### WORK TO COMPLETE
Everything in the data except the pictures belongs in your answer, copied exactly.

### DATASET EXCERPT
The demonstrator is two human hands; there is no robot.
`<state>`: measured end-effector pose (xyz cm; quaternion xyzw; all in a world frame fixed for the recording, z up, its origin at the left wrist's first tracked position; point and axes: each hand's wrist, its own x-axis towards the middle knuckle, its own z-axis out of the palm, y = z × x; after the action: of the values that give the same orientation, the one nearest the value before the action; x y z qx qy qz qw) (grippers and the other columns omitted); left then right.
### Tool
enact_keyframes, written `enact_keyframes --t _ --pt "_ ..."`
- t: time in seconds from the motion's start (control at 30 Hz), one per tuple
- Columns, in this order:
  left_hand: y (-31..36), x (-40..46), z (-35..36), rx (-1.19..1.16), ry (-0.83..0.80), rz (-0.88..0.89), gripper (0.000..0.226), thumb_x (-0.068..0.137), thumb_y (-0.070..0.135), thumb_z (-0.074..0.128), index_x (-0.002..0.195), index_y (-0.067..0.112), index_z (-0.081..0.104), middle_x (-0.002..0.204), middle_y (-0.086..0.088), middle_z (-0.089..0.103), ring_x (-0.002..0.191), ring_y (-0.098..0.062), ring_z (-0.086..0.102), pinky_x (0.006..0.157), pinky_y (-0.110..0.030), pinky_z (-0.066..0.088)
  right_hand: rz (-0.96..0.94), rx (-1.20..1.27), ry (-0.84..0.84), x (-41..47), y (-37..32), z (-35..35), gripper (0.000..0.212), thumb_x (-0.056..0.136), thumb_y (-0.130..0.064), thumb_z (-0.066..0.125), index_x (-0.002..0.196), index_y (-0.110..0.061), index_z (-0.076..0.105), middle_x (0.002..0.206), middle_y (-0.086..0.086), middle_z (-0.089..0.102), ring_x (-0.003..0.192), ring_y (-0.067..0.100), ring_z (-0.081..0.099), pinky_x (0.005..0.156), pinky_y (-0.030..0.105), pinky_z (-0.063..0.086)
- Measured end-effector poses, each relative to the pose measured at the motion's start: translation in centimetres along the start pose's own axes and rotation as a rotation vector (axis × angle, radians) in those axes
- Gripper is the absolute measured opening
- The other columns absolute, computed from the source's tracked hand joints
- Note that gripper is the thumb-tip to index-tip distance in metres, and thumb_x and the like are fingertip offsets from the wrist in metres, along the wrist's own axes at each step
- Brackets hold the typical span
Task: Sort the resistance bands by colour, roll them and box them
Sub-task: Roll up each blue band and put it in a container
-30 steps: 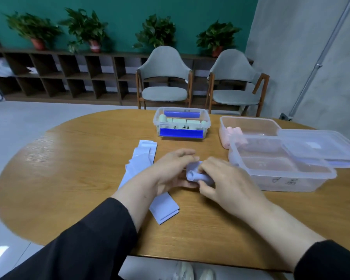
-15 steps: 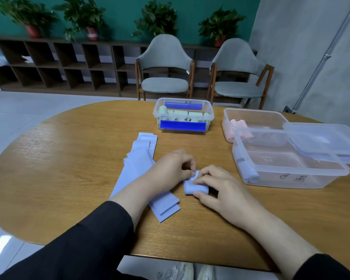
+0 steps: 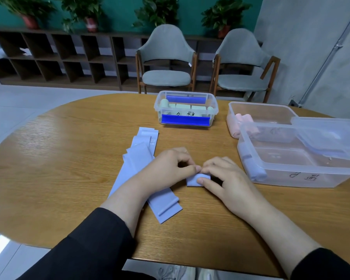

### SOLUTION
The demonstrator is two human hands; there is no robot.
`<state>`: measured end-effector pose (xyz cm; quaternion xyzw; all in a world frame fixed for the recording, z up, its origin at the left wrist's first tracked position; point and axes: each hand's wrist, its own x-axis towards the middle knuckle, its own z-axis out of the palm, y = z × x; after the action: of the values that give the same orientation, the one nearest the value before the action; x y z qx qy qz qw) (grippers and the other columns omitted); left then right.
### Tool
enact_keyframes, written `enact_keyframes --t _ --pt "_ ..."`
- t: time in seconds from the motion's start (control at 30 Hz), one per tuple
- Columns, in this order:
  left_hand: y (-31..36), x (-40..46), z (-35..36), rx (-1.19..1.16), ry (-0.83..0.80), rz (-0.88..0.89), gripper (0.000..0.226), thumb_x (-0.068..0.137), thumb_y (-0.070..0.135), thumb_z (-0.074..0.128), index_x (-0.002..0.195), index_y (-0.067..0.112), index_z (-0.081..0.104), middle_x (-0.002..0.204), middle_y (-0.086..0.088), middle_z (-0.089..0.103), ring_x (-0.002..0.191), ring_y (-0.098..0.062), ring_z (-0.086..0.102), pinky_x (0.006..0.157), pinky_y (-0.110..0.030), pinky_z (-0.066..0.088)
  right_hand: rz (-0.96..0.94), rx (-1.20..1.27), ry (-0.84..0.84), x (-41..47), y (-37..32), z (-35..35), gripper (0.000..0.212), thumb_x (-0.056..0.136), thumb_y (-0.130..0.064), thumb_z (-0.066..0.125), index_x (-0.002..0.196), index_y (-0.110..0.061), index_z (-0.076..0.105), middle_x (0.002..0.206), middle_y (-0.086..0.086), middle_z (-0.089..0.102), ring_x (-0.003..0.192), ring_y (-0.067..0.100), ring_z (-0.081..0.099), pinky_x (0.005..0.156), pinky_y (-0.030..0.105), pinky_z (-0.063..0.086)
- Measured end-effector poses, each relative to the pose measured at the motion's start: translation in centimetres along the start pose's own axes and rotation as a rotation vector (axis × angle, radians) in those axes
- Gripper is the absolute measured opening
- The other columns absolute, computed from the source's tracked hand joints
- Note that gripper is the thumb-tip to index-tip distance in metres, and thumb_x and the like are fingertip offsets from the wrist in metres, along the wrist's own axes at each step
- Brackets hold the typical span
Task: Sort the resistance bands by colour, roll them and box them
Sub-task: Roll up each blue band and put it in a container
-30 steps: 
-15 steps: 
+0 steps: 

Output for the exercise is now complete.